*** Opening of Dataset section ***

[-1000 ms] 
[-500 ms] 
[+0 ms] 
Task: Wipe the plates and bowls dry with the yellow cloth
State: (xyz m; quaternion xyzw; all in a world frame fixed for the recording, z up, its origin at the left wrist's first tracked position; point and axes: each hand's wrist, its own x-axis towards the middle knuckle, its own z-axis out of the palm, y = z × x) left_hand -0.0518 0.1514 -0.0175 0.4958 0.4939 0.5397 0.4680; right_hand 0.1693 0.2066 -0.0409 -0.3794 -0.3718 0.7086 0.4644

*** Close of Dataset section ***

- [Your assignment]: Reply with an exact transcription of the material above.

- [Output for this exercise]:
[-1000 ms] 
[-500 ms] 
[+0 ms] 
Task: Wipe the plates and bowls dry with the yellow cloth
State: (xyz m; quaternion xyzw; all in a world frame fixed for the recording, z up, its origin at the left wrist's first tracked position; point and axes: each hand's wrist, its own x-axis towards the middle knuckle, its own z-axis out of the palm, y = z × x) left_hand -0.0518 0.1514 -0.0175 0.4958 0.4939 0.5397 0.4680; right_hand 0.1693 0.2066 -0.0409 -0.3794 -0.3718 0.7086 0.4644

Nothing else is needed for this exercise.